Known Some Call Is Air Am
Spoiler:
Non sum qualis eram = "I am not who I will be"

User avatar
ROU Killing Time
Notorious Forum Hog
Posts: 4253
Joined: Sun Feb 01, 2009 10:07 pm
Location: Portland, OR

Re: Drabblecast 157- Brief Candle by Ruthanna Emrys

Post by ROU Killing Time » Thu Apr 01, 2010 8:11 pm

Second Strawman's comments. A good story with relevance to the real world. It's true, death is a bitch, and no one likes it. Still, without the reaper threshing the fields there would be no room for future generations to arise.

Consider the lillies (now he's having a go at the flowers.) They are most beautiful when they come into bloom, yet that same blooming signals that the end of their life is near.

I used to fear death when I was young ("If I should die before I wake!!! WTF dude?") and that was solidified when I nearly drowned at 15. My last thoughts when I was sure I was soggy toast were of my mother standing by my grave in tears. I prayed/begged/vowed I'd do anything if she could be spared that (there are no atheists in foxholes or 10 feet below the surface.)

Now that I have grown older and my mother nears her end, I'll be sad when she passes, but grateful that she was spared the loss of another child.
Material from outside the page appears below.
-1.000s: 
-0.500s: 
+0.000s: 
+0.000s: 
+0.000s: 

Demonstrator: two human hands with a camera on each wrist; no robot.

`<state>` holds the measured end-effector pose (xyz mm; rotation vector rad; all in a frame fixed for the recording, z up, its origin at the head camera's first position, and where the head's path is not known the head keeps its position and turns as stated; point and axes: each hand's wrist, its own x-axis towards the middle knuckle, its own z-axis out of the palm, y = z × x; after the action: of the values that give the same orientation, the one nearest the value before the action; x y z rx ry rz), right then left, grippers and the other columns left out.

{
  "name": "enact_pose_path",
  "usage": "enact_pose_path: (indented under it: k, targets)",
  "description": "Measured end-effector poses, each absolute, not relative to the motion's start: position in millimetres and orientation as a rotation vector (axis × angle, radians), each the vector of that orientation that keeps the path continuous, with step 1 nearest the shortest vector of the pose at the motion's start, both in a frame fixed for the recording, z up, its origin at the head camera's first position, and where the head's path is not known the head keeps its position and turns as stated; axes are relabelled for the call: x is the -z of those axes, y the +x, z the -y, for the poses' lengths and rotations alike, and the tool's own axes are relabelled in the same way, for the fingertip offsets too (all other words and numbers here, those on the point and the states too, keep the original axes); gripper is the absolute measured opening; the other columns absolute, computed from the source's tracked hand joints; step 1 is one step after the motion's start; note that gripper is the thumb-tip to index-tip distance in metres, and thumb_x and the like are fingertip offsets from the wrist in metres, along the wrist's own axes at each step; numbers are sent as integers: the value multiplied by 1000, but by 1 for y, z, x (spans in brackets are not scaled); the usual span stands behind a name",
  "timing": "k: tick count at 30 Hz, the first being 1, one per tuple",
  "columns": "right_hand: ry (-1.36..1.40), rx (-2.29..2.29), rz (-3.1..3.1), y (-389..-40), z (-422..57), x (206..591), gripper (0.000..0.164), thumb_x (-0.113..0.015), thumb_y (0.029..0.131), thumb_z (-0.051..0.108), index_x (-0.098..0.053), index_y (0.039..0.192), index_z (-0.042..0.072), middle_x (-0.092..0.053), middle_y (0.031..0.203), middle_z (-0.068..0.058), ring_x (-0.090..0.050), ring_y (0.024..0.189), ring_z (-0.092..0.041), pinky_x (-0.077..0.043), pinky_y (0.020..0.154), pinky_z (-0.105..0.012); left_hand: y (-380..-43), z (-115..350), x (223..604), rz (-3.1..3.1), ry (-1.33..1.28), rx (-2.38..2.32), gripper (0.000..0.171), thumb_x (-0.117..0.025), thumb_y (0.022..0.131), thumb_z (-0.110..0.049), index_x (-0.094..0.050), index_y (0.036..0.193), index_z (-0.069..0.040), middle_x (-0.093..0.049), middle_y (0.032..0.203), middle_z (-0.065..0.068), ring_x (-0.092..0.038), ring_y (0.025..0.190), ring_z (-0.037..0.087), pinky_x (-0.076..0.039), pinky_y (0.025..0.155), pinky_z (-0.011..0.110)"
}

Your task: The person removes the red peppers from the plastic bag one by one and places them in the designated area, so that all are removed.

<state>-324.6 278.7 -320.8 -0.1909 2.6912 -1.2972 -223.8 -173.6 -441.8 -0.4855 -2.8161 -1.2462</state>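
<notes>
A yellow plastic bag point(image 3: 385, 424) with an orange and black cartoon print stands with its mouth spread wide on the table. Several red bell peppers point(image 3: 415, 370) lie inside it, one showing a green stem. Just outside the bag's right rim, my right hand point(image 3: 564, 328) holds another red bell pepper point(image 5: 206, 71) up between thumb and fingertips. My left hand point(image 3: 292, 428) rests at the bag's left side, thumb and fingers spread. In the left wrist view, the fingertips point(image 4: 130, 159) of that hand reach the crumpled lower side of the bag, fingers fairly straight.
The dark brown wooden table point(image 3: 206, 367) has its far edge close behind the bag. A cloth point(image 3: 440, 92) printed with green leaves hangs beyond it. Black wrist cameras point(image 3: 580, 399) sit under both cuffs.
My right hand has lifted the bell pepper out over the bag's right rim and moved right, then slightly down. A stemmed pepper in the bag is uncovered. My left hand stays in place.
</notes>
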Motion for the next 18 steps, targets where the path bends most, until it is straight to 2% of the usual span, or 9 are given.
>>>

I think that things are the way they are because they are the way they should be, even if reality seems harsh sometimes, there is compassion hidden in the natural order.

Wonderful cast. Small Anklevich was awesome and kind of stole the show. They say you should never go on stage with children or animals... ;-)
"Never fuck with The Culture"
Sublime In Peace Iain M. Banks.

User avatar
moonowl
Member
Posts: 613
Joined: Fri Nov 13, 2009 10:33 pm
Location: Philadelphia

Re: Drabblecast 157- Brief Candle by Ruthanna Emrys

Post by moonowl » Fri Apr 02, 2010 12:38 am

I love the cover art. I love the guest voice actors. I love the twabble.

The story? Not for me. I feel so awful criticizing our authors, but to be totally honest the writing dragged along like a particularly dull science lecture.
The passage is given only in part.